Enhanced superconductivity in bilayer PtTe$_2$ by alkali-metal intercalations

TL;DR

This study demonstrates that alkali-metal intercalation, specifically rubidium, significantly enhances superconductivity in bilayer PtTe2, achieving a Tc of 8 K, and highlights its potential for exploring two-dimensional quantum physics.

Contribution

The paper introduces a theoretical approach showing how rubidium intercalation boosts superconductivity in bilayer PtTe2, a novel method for tuning 2D superconductors.

Findings

Rubidium intercalation increases Tc to 8 K in bilayer PtTe2.

Intercalation enhances interlayer coupling and electron density at Fermi energy.

Potassium intercalation yields similar superconducting properties.

Abstract

Layered platinum tellurium (PtTe2) was recently synthesized with controllable layer numbers down to a monolayer limit.
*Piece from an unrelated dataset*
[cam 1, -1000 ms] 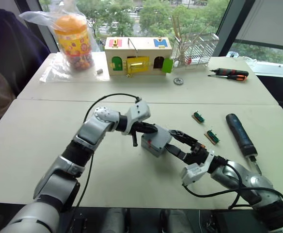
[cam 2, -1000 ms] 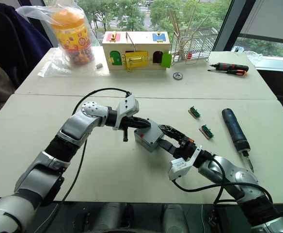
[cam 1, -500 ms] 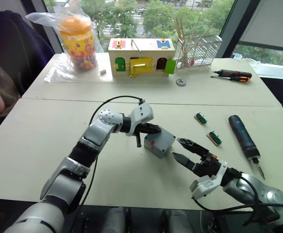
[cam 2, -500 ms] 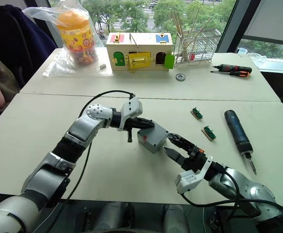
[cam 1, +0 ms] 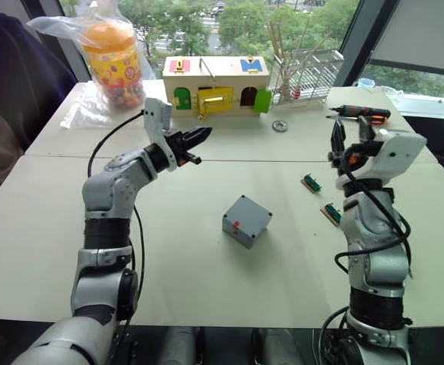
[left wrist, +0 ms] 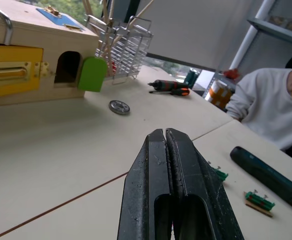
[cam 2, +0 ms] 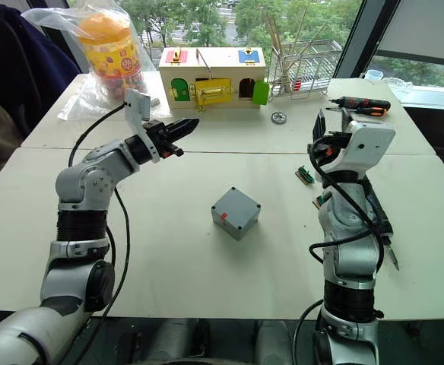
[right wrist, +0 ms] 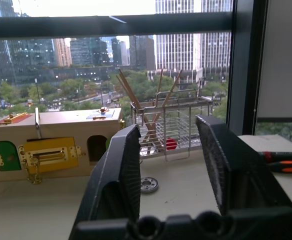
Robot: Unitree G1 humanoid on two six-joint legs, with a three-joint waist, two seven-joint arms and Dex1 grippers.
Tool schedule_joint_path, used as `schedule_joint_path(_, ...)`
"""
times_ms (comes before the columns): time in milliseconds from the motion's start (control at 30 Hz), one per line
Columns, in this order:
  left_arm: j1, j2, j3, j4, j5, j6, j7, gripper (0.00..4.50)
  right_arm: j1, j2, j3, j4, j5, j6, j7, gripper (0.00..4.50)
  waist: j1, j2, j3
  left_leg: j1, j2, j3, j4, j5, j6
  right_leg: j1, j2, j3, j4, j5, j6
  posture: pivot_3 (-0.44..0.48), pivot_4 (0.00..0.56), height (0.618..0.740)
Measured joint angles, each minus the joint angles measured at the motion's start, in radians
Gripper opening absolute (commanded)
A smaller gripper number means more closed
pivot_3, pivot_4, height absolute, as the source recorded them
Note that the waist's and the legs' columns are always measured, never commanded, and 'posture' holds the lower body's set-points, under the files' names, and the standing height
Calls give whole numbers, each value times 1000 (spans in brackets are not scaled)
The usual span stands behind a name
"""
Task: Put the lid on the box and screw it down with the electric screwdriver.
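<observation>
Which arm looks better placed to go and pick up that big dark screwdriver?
Probably the right. Its gripper is open, and the electric screwdriver lies on the table on that arm's side. The left gripper is shut and raised on the far side of the box.

Bright, even daylight from windows behind wooden box [cam 1: 216,86]. Soft, faint shadow under grey box [cam 1: 246,220] on worktop [cam 1: 191,266]. Sky glare in right wrist view. Left tool [left wrist: 172,165] close, slightly soft.
</observation>
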Motion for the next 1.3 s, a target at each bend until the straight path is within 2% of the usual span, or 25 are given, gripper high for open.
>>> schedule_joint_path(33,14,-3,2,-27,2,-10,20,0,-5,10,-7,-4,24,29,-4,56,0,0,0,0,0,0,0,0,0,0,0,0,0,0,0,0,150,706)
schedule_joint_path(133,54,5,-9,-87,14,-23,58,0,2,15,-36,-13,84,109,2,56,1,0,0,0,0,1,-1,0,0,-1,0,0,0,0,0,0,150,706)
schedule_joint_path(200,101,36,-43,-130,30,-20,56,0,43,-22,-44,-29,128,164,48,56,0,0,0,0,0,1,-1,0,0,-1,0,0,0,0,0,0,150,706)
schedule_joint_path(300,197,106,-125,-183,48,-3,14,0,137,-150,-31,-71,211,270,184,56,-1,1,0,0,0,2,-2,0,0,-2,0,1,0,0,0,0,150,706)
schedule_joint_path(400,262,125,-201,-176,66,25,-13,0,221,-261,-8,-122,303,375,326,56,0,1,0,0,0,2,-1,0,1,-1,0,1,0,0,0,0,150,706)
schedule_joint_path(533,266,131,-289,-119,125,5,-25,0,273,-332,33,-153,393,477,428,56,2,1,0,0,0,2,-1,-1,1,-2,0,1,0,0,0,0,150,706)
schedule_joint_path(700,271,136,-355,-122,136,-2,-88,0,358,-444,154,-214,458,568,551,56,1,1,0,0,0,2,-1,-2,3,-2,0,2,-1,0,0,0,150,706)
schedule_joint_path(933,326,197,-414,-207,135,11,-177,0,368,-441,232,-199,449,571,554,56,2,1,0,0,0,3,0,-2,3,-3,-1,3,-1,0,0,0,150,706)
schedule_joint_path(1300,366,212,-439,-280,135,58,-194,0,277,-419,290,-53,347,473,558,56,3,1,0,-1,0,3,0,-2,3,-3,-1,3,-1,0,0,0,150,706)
Using ab initio calculations based on anisotropic Midgal-Eliashberg formalism, we show that by rubidium (Rb) intercalation, weak superconductivity in bilayer PtTe2 can be significantly boosted with superconducting Tc = 8 K in the presence of spin-orbit coupling (SOC). The intercalant on one hand mediates the interlayer coupling and serves as an electron donor, leading to large density of states at Fermi energy. On the other hand, it increases the mass-enhancement parameter with electron-phonon coupling strength comparable to that of Pt. The potassium intercalated bilayer PtTe2 has a comparable Tc to the case of Rb intercalation. The relatively high Tc with SOC combined with experimental accessible crystal structures suggest that these superconductors are promising platforms to study the novel quantum physics associated with two-dimensional superconductivity, such as the recently proposed type-II Ising superconductivity.